The Provider-Side PE Landscape
#

Private equity investment concentrates in specific healthcare sectors, each with distinct dynamics.

Physician staffing represents one of the most visible PE presence points. Emergency medicine, anesthesiology, radiology, and hospitalist medicine have seen extensive PE consolidation. Staffing companies aggregate physician practices, negotiate contracts with hospitals, and manage billing and scheduling. The business model generates returns through administrative efficiency, scale-based contracting leverage, and, critics argue, billing practices that maximize revenue extraction. The 2025 FTC settlement with Welsh Carson over its investment in US Anesthesia Partners illustrates regulatory concern about PE consolidation effects on physician markets.

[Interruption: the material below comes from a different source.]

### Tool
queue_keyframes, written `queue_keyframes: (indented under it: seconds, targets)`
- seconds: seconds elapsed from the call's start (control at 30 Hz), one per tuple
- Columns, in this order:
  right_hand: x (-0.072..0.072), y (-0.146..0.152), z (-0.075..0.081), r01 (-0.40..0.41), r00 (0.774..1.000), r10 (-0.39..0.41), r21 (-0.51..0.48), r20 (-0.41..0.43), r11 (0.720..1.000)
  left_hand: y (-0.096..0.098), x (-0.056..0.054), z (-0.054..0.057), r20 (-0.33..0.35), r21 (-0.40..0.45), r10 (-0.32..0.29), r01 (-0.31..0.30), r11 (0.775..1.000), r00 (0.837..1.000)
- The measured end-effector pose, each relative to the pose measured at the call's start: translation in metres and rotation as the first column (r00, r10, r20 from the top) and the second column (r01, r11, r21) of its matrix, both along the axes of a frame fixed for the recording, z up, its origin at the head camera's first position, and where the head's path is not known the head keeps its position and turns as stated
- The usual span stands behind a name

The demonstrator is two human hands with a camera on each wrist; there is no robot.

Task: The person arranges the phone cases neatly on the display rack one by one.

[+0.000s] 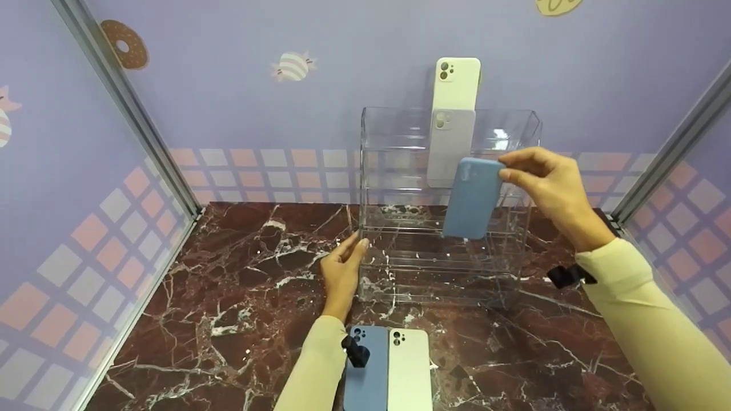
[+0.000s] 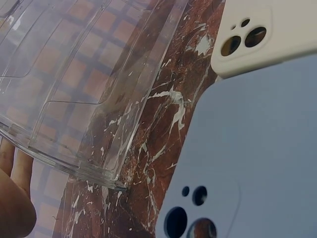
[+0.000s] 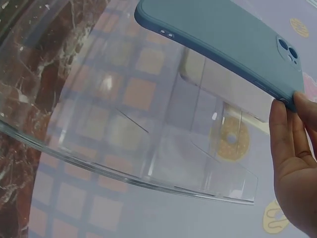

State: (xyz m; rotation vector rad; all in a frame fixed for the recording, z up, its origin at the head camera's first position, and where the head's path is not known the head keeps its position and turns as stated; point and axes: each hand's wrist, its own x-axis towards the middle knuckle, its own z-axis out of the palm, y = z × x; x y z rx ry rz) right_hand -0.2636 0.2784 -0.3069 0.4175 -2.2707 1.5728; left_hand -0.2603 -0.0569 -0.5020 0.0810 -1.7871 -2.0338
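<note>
My right hand (image 1: 553, 185) pinches a blue phone case (image 1: 473, 197) by its upper right corner between thumb and fingers. The case hangs nearly upright, camera cutout at the top, overlapping the front of a clear tiered display rack (image 1: 394, 227). In the right wrist view, the blue phone case (image 3: 223, 42) slants across the top, with the fingertips at its camera end. My left hand (image 1: 342, 274) touches the rack's left side with its fingers extended. Higher in the rack stand a cream phone case (image 1: 457, 94) and, in front of it, a pale grey-lilac one (image 1: 451, 149).
On the marble-patterned table (image 1: 257, 319), a slate-blue phone case (image 1: 371, 382) and another cream phone case (image 1: 409, 371) lie side by side before the rack, the blue one partly under my left forearm. A lilac patterned wall (image 1: 228, 108) rises behind, with side panels at left and right.
</note>
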Motion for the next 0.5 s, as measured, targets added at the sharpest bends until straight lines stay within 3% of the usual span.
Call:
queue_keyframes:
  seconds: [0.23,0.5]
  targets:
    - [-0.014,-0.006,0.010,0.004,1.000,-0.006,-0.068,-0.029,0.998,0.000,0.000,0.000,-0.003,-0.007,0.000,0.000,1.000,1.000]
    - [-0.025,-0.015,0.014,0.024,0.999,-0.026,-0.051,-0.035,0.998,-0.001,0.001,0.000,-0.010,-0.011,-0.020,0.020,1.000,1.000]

Home health and hospice have attracted PE capital through roll-up strategies that combine smaller agencies into regional or national platforms. The thesis is that scale creates contracting leverage with MA plans, administrative efficiency, and referral network advantages. Quality implications are contested: PE-backed hospices have reported higher profits but lower spending on direct patient care compared to nonprofit hospices. The trade-off between efficiency and care intensity is at the core of the debate.

Behavioral health consolidation accelerated as demand for mental health services exceeded supply. PE firms acquired outpatient behavioral health practices, addiction treatment programs, and psychiatric facilities. The supply-demand imbalance gave PE-backed platforms pricing power, but also raised questions about whether profit motives align with treatment protocols for vulnerable populations.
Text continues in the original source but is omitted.